Crusted blood the color of swamp muck covered three deep stab wounds to the chest. The arms had been slashed as well.

I imagined the scoffing of my old mentor, Felipe Aguilar, his heavy Spanish accent filled with disdain.

Sloppy and crude. A Hunter must be precise. Any threat can be ended with a precise enough strike.

Harvesters couldn’t be hurt by normal weapons. Bullets were useless. Knives and swords would snap before they pierced that dead flesh. You needed magic, and you needed to sever the head. This was the work of an amateur, albeit one gifted enough to see the harvester and strong enough to injure it.

From the size of the wounds, they’d used a wide-bladed knife. Small abrasions on either end of each injury suggested an upward-curved guard that had struck the skin with each deep stab.

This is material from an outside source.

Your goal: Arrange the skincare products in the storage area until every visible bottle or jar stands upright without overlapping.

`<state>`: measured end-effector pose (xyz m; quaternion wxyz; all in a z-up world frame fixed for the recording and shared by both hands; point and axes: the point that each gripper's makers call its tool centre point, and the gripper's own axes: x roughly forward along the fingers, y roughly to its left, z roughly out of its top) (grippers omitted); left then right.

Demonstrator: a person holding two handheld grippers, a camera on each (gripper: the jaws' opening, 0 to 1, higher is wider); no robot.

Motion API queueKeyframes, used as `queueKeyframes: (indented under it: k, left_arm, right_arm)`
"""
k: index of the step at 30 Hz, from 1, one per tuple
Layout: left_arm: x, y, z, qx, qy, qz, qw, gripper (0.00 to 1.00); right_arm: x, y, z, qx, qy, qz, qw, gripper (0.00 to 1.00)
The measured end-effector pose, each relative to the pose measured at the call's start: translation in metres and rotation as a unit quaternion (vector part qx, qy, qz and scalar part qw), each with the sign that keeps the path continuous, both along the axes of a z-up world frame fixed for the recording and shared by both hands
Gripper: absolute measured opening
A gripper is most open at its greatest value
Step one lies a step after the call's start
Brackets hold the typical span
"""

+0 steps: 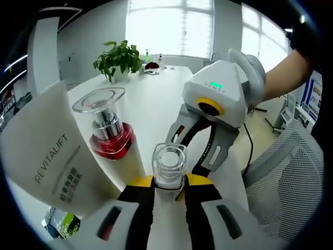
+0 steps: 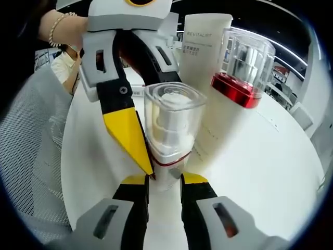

The harvester sagged against the wall, dislodging several colorful flyers from the large public bulletin board.

I caught her arms and helped her to sit. Despite her height, she weighed no more than fifty pounds, tops. The feel of the leathery skin shrink-wrapped around thick arm bones brought back memories of Felipe’s old training drills.

Twist and hold the wrist. Use the arm as a lever to control the body. Strike the elbow from the outside to break it. Draw your blade and step in for the killing chop to the neck.

Instead, I patted the harvester’s shoulder. “Don’t worry. We’ll get you fixed up.”

Felipe would be so disappointed in who I’d become. The thought warmed my heart.

“Temple, I could use a hand down here.” I didn’t bother to raise my voice. The house would carry my words to his bedroom.

I donned latex gloves from the first aid kit and took out a can of pressurized saline wound wash. “This might hurt.”